Visible to Intel only — GUID: GUID-63717C53-5F77-455C-A0B2-BFB8F91473E9
Visible to Intel only — GUID: GUID-63717C53-5F77-455C-A0B2-BFB8F91473E9
Small Register Mode vs. Large Register Mode
There are two general-purpose register (GRF) modes available in Intel® Data Center GPU Max Series – small GRF mode and large GRF mode. There are two ways to control how Intel® Graphics Compiler (IGC) selects between these two modes: (1) command line and (2) per-kernel specification.

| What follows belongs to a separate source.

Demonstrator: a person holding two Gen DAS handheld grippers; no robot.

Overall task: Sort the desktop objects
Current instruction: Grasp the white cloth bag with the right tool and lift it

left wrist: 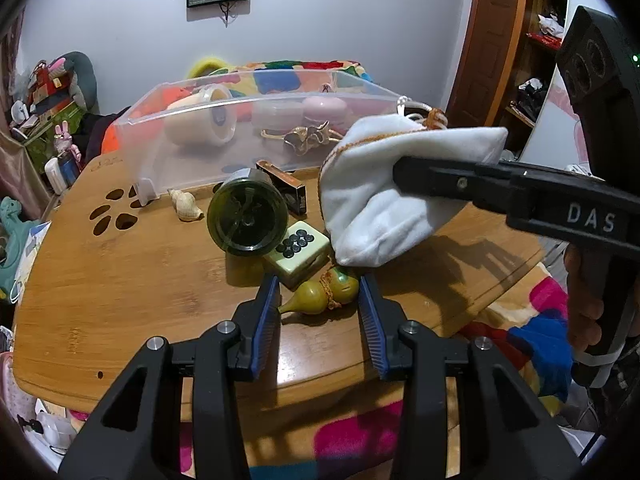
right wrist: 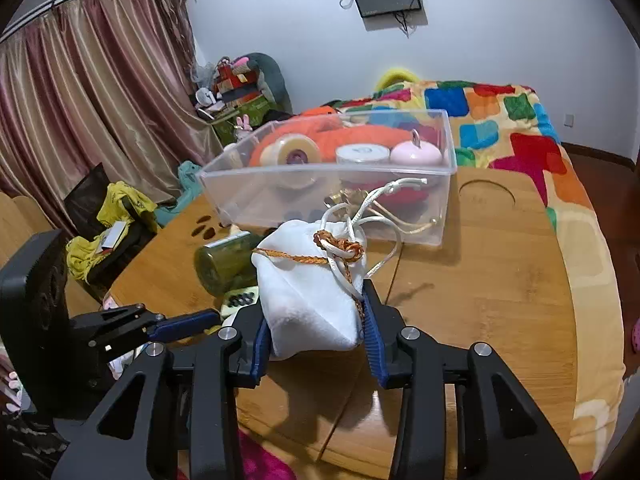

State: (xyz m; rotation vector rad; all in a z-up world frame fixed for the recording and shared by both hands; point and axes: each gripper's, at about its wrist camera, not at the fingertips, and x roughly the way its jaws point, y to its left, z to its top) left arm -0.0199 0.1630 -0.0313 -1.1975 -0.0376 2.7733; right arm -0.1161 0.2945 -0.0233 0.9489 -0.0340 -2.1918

In this chapter, we provide a step-by-step guideline on how users can provide this control for both SYCL and OpenMP backends.
GRF - An Overview
Intel® Data Center GPU Max Series products support two GRF modes: small GRF mode and large GRF mode. Each Execution Unit (EU) has a total of 64 KB of storage available in registers. In Small GRF mode, a single hardware thread in an EU can access 128 GRF registers, each of which is 64B wide. In this mode, 8 hardware threads are available per EU. In Large GRF mode, a single hardware thread in an EU can access 256 GRF registers, each of which is 64B wide. In this mode, 4 hardware threads are available per EU.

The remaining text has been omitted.